Günde 3 ya da 4 sayfa üstlenen sayfa sekreterleri, hem zamanla yarışır hem de sayfalara, dar vakitte şekil vermeye çalışır…
Onlar, gazetenin görünmeyen kahramanlarıdır, dert ortağıdır, kurtarıcısıdır.
İşte bu mutfağın müdavimlerinden biridir Ali Osman Taş kardeşim… Yaklaşık 25 yıl birlikte çalıştık onunla… Gündüzün her vaktinde ya da gecenin saat 2’sinde… Gazete sayfalarına emek veren birçok arkadaşım gibi…
Ama Alos’un (Biz ona kısaca böyle sesleniriz) yüreğimdeki yeni bir başkadır.
Bir kere çok yetenekli, çok yaratıcı bir gazeteci kimliğidir Alos… Gazeteye geldiği ilk günden beri, kendini aşan, her geçen gün kendini yenileyen, mesleğine yeni farkındalıklar katmak için emek veren bir güzel insan…
Hiçbir gün iş yaparken “of” dediğini duymadım onun, ancak inci gibi işlediği sayfaların yıkıldığı anlar hariç.. İşte o zaman eseri zarar gördüğünden için için ağlardı Alos…. Kimse göremezdi, çünkü hissettirmezdi, hatta şakaya vururdu ama ben biliyorum.
Zira kimseyi kırmadan “içten öfkelenmek” diye bir şey varsa ondaydı.

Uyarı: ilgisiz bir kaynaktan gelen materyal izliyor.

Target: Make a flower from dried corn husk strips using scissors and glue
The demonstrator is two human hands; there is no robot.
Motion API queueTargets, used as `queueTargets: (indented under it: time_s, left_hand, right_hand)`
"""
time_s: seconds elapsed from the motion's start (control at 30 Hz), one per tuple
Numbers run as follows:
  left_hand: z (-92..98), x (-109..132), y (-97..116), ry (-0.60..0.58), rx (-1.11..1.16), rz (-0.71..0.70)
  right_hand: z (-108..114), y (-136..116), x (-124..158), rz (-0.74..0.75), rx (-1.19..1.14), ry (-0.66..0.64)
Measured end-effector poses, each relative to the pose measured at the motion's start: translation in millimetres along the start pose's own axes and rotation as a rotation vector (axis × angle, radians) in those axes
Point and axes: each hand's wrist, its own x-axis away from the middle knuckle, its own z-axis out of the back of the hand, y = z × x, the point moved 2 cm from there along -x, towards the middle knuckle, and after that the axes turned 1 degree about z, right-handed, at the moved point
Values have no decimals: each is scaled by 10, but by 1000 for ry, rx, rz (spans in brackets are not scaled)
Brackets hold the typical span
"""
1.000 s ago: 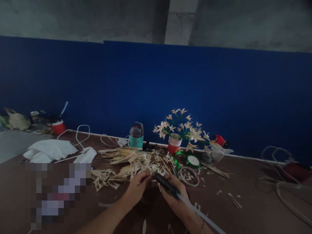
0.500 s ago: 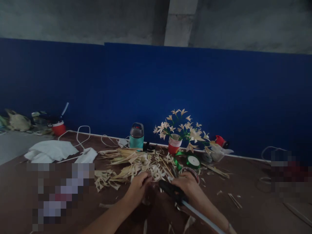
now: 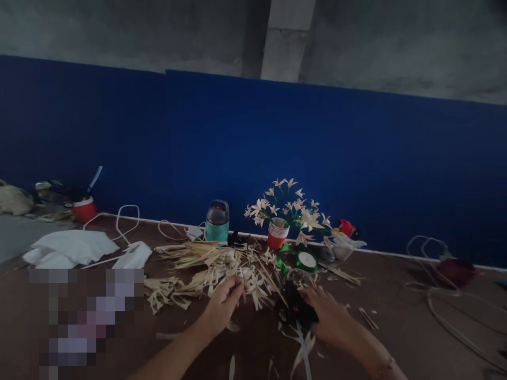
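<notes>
My left hand (image 3: 226, 302) is closed in a pinch in front of the pile of pale dried husk strips (image 3: 214, 252). A thin pale bit shows at its fingertips, too small to name. My right hand (image 3: 327, 311) lies along the right side of a black glue gun (image 3: 299, 306), its fingers on the gun's body. A whitish glue stick (image 3: 304, 348) trails from the back of the gun toward me. White husk petals (image 3: 257, 287) lie between the hands. Just beyond the gun is a round clear container (image 3: 301, 276), partly covered.
Husk flowers on green stems (image 3: 297, 208) stand in a red and white paper cup (image 3: 278, 235). Beside it is a green ribbon spool (image 3: 307, 260). A teal bottle-shaped device (image 3: 217, 224) and white cloth (image 3: 73, 248) are left. Cables (image 3: 431, 295) lie right, before a blue wall panel (image 3: 317, 142).
The glue gun has turned from pointing left to standing more lengthwise, its stick toward me. My right hand has moved to its right side. My left hand stays pinched.
</notes>
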Motion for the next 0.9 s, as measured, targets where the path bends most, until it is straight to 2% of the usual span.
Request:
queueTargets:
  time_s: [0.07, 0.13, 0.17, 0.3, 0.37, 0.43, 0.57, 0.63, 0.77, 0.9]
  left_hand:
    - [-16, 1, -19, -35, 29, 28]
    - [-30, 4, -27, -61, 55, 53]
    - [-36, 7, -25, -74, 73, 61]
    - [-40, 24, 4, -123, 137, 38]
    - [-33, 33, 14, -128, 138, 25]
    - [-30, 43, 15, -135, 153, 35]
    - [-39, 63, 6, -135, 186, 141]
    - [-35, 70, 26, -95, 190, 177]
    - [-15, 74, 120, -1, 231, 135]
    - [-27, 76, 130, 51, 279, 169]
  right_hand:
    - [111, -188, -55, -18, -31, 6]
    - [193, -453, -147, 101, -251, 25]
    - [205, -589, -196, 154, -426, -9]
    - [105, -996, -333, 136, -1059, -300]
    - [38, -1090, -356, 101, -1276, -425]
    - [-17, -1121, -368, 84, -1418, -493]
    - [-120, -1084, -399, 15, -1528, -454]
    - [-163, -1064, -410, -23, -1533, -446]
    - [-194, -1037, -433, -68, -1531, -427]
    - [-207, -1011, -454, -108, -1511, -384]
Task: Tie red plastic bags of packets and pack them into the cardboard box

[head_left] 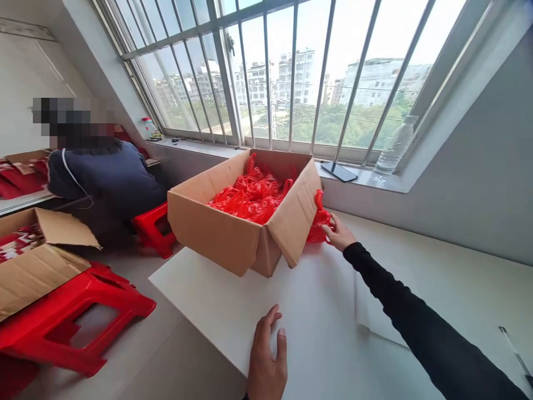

SAYFALARIN ŞİİRİNİ YAZAN BİR TASARIMCI
Çünkü, üstlendiği sayfaların şiirini yazardı Alos… Nasıl ki bir şair, sözcükleri ahenkli sıralamak için kafa patlatırsa, Alos da çizgi ve renklerin şairliğini yapan bir tasarım sihirbazıydı.
Sabah işe ilk gelenler arasında oldu her zaman… Akşam ise en geç giden…
Emek verdiği gazetenin namusunu korumak için üstlendiği hiçbir işte kaytarmadı Alos… Onunla yıllarca magazin ve politika sayfaları yaptık… Çoğu zaman çizmeden sayfayı verirdim ona çünkü bilirdim ki, karşıma bir “şahaser” çıkacak.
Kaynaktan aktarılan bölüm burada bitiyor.